Lean management is a dynamic strategy that focuses on improving productivity and efficiency. It pursues the goal of conserving resources and minimizing waste. To achieve this, various tools are used that are based on the principles of lean management.

The following principles are particularly important for lean management:

  1. Kaizen: Kaizen is a continuous process of improving quality and efficiency. This includes measures such as reducing waste, optimizing workflows and processes, and minimizing errors.
  2. Kanban System: A Kanban system is a visual form of inventory management. It enables companies to keep an eye on their inventories and thus offers more flexibility in terms of production and delivery times.
  3. Pull System: The pull system is often considered the counterpart to the push system, which promotes predictability by planning ahead.
  4. Six Sigma Methodology: The implementation of Lean Management is usually followed by an implementation of the Six Sigma methodology.
  5. PDCA cycle: The PDCA cycle (Plan-Do-Check-Act) is an iterative approach to systematic change in organizations. It is based on the concept of ongoing learning through continuous evaluation of results against predefined standards or targets.

These are just some of the tools that can be used when applying lean management. However, each of these tools requires its own specific application strategy to achieve the best possible result for your company. Therefore, it is important to be aware of all aspects of lean management before choosing one of these tools. This way, you can ensure that you implement the right key strategies to achieve the most effective lean management results. [5]

Kaizen & Continuous improvement process

Kaizen is a central component of the Japanese management philosophy Lean Management. The idea of Kaizen is based on continuous improvements that are made in a company. These changes are intended to help increase the efficiency and productivity of the company through small but continuous steps.

The goal of Kaizen is to constantly improve the processes in the company and thus ensure the company's competitive advantage. The idea is that each change in the company is a tiny improvement, but these small increases together over time produce significant results.

There are 5 main concepts of the Kaizen:

  1. Gemba Kaizen: Gemba Kaizen refers to improvement measures at the workplaces themselves. It is a combination of "Gemba" - the place of actual work - and "Kaizen", the concept of continuous improvement.
  2. Muda: Muda means waste and refers to all activities that do not add value to the customer or do not directly contribute to the achievement of the goal.
  3. Jidoka: Jidoka refers to a method of identifying quality issues by using automated monitoring to detect and eliminate problems.
  4. Heijunka: Heijunka means balance and refers to the even utilization of all machines and resources in the company.
  5. Poka Yoke: Poka Yoke (or error prevention) refers to methods used to identify and prevent sources of error and develop procedures to achieve greater safety in the company's processes.

With the help of all these methodologies, it is possible to identify cost-saving opportunities in record time and to exploit revenue growth potential. As a result, Lean Management offers tremendous benefits to companies of all sizes and types - especially those that want to maximize profits without having to invest unnecessarily in new technologies or hire new employees. In conjunction with other strategies such as Six Sigma or BPR (Business Process Reengineering), Kaizen can help to create an efficient system for identifying problem areas in companies and thus provide long-term benefits for the organizational units involved. [6]

CIP - Continuous Improvement Process

The Continuous Improvement Process (CIP) is a central component of Lean Management. The aim is to continuously optimize existing processes in production and organization. This involves continuously analyzing, evaluating, and adapting processes. CIP is based on the Kaizen philosophy and can be implemented both at the company level and within teams.

The focus is on the PDCA cycle, which comprises four phases:

  • Plan: Goals are defined and a concrete action plan is drawn up.
  • Do: The planned measures are implemented.
  • Check: The results are measured and compared with the targets.
  • Act: Successful measures are adopted or optimized, and ineffective approaches are adjusted.

Some CIP approaches include additional steps:

  • Analyze: Causes of problems are systematically identified to enable sustainable improvements.
  • Standardize: Proven solutions are converted into binding standards to ensure consistent quality. [7]
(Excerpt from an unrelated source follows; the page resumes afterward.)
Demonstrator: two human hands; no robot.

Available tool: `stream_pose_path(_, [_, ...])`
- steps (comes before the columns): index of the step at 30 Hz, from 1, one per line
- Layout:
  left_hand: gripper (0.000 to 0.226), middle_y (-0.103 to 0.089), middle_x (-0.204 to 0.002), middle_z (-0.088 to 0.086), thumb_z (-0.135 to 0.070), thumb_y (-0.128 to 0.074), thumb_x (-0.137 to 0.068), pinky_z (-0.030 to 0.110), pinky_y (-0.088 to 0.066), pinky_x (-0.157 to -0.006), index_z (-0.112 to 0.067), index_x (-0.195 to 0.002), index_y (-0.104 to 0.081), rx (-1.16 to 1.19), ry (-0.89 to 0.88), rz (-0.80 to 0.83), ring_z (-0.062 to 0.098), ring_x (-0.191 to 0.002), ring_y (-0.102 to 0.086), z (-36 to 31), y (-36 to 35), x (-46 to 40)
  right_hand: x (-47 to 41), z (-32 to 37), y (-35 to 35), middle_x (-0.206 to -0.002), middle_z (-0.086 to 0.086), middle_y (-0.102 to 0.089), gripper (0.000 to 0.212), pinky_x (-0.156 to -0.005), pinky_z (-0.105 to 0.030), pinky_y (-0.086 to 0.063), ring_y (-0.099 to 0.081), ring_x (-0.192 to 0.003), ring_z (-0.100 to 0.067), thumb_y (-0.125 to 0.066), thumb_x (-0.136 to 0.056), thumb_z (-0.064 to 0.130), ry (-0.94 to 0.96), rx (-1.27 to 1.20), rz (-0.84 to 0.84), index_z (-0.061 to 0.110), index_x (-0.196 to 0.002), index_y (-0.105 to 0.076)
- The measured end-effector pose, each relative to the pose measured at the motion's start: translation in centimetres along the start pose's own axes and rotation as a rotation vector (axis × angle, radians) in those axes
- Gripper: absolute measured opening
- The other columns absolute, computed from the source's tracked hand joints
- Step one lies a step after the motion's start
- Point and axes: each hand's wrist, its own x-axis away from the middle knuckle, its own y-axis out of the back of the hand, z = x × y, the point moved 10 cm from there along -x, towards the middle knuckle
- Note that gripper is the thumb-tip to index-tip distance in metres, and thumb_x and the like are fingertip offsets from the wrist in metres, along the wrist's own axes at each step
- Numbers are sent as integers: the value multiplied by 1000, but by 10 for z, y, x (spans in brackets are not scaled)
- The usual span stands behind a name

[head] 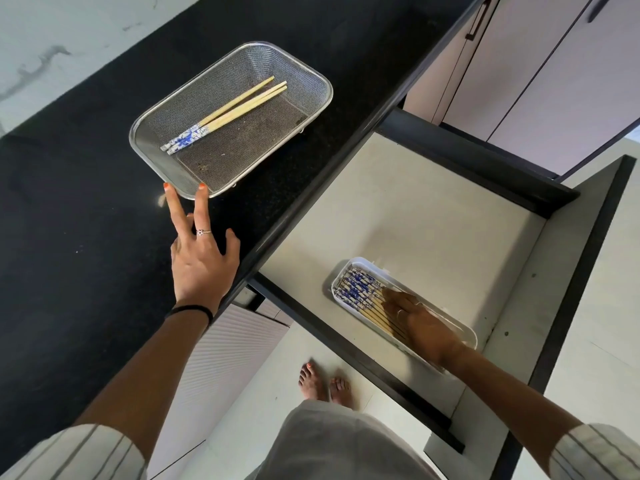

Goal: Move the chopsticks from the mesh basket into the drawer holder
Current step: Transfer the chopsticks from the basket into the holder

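Observation:
A steel mesh basket [313,83] sits on the black counter. In it lie three chopsticks [239,107] with bamboo shafts and blue-and-white patterned ends. My left hand [202,258] rests on the counter just below the basket, fingers spread, two fingertips touching its near rim. In the pulled-out drawer stands a white oblong holder [464,329] filled with several matching chopsticks [356,289]. My right hand [420,322] lies flat on the bamboo ends of those chopsticks inside the holder, covering its right half.
The black counter [86,220] ends at an edge running diagonally above the open drawer [415,216], whose pale floor is bare around the holder. Dark drawer walls frame it. Pink cabinet doors [540,74] stand at the upper right. My bare feet [323,382] are on the floor below.

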Motion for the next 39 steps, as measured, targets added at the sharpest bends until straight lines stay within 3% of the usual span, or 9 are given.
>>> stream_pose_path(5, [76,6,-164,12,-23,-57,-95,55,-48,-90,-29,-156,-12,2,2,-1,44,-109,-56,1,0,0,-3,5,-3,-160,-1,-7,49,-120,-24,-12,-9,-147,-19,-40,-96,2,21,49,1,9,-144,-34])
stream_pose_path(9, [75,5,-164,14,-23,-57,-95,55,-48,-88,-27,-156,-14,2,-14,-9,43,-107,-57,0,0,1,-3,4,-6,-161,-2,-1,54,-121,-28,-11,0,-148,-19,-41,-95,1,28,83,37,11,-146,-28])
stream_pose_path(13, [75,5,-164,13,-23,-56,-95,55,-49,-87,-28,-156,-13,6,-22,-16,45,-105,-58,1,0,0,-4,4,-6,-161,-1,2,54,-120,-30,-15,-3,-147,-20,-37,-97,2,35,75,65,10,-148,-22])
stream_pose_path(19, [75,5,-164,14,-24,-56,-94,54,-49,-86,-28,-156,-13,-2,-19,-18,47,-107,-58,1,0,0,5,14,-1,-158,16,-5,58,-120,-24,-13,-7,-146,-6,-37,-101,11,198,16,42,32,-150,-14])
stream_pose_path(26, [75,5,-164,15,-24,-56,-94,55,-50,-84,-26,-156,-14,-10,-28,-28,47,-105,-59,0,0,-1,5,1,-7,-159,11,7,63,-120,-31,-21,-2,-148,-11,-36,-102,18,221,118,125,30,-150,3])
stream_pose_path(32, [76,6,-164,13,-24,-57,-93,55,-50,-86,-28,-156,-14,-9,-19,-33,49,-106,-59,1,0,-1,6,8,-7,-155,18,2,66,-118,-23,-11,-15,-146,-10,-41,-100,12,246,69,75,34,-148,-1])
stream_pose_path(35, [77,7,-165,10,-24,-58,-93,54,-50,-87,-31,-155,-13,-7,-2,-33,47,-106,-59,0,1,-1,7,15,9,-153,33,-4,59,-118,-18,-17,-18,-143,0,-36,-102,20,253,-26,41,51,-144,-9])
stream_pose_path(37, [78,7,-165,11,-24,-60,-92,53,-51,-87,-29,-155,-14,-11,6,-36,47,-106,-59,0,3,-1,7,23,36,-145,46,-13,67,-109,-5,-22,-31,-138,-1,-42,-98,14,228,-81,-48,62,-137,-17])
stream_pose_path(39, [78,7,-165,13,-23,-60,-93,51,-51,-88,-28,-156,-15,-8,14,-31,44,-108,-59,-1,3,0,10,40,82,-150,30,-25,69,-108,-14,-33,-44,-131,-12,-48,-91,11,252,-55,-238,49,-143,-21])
Kanban System: Just-in-time production systems

Just-in-time production systems (JIT) are an essential part of lean management. Just-in-time means that products are only pre-produced as they are actually needed. This prevents unnecessary resources from being wasted. In addition, changes can be responded to immediately as needed, which significantly improves quality.

Another advantage of just-in-time is that there are no storage costs. As soon as a product is finished, it is delivered immediately to the customer. This not only saves money, but also time. [8]

Pull System

The pull system is a central part of lean management and an efficient way to plan production. It is based on the principle of demand orientation, where each process responds to the previous demand. The pull system is often considered the counterpart of the push system, which promotes predictability by planning ahead.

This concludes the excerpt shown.